[ASSIGNMENT] In exact form, set down only those lines of the material that run from its first line to the line with "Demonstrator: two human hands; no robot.", inclusive.

[GIVEN MATERIAL]

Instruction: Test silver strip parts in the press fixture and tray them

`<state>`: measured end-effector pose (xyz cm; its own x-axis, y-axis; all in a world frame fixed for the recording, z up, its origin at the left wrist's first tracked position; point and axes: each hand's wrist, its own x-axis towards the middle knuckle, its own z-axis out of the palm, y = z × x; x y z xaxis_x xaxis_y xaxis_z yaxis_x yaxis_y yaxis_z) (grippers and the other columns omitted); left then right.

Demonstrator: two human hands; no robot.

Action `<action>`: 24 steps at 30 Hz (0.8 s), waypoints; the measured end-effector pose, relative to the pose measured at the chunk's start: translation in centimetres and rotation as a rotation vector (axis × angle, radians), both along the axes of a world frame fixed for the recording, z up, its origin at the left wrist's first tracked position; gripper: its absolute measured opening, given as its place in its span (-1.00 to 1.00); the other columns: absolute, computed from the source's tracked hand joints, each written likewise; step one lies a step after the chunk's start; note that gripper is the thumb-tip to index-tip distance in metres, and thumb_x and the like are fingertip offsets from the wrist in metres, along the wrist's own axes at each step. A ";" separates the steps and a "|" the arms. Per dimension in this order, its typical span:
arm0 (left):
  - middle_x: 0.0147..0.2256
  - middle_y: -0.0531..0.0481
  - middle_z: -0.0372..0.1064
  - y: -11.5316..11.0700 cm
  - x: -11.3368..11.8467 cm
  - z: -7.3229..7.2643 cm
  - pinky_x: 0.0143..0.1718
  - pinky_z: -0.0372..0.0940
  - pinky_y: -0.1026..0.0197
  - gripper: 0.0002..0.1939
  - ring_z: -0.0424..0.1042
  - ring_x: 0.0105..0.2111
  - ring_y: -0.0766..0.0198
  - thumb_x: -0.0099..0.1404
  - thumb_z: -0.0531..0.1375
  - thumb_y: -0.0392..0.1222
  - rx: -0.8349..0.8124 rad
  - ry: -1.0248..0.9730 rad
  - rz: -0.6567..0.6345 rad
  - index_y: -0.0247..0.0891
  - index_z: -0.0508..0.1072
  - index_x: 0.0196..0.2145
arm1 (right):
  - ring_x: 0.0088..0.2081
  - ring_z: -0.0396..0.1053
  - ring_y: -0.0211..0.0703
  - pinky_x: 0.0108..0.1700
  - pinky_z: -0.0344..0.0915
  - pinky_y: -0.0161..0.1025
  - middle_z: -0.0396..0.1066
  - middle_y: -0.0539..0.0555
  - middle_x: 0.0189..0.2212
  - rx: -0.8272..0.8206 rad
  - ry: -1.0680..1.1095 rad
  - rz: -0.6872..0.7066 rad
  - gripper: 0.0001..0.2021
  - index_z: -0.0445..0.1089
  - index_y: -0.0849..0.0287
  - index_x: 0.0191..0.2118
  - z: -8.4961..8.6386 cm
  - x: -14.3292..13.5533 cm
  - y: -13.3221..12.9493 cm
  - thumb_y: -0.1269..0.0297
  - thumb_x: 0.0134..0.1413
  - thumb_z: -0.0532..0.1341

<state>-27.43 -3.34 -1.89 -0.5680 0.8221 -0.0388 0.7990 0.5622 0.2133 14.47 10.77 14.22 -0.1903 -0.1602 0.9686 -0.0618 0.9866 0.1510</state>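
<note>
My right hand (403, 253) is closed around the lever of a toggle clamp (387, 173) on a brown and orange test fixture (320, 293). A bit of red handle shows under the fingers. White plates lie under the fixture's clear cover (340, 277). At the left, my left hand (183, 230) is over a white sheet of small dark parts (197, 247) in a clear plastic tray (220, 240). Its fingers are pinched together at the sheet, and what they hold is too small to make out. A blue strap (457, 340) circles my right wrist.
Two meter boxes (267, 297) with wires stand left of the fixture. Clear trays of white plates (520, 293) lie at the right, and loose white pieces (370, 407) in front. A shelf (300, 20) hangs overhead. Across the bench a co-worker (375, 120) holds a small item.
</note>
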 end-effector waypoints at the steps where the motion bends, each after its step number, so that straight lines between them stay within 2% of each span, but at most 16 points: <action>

[SOLUTION FOR THIS EXERCISE]
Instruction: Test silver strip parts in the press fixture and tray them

`<state>`: measured end-effector pose (xyz cm; its own x-axis, y-axis; all in a world frame fixed for the recording, z up, its origin at the left wrist's first tracked position; point and axes: each hand's wrist, its own x-axis towards the middle knuckle, its own z-axis out of the palm, y = z × x; x y z xaxis_x xaxis_y xaxis_z yaxis_x yaxis_y yaxis_z) (grippers and the other columns omitted); left then right.

Demonstrator: two human hands; no robot.

The exercise contains nothing more.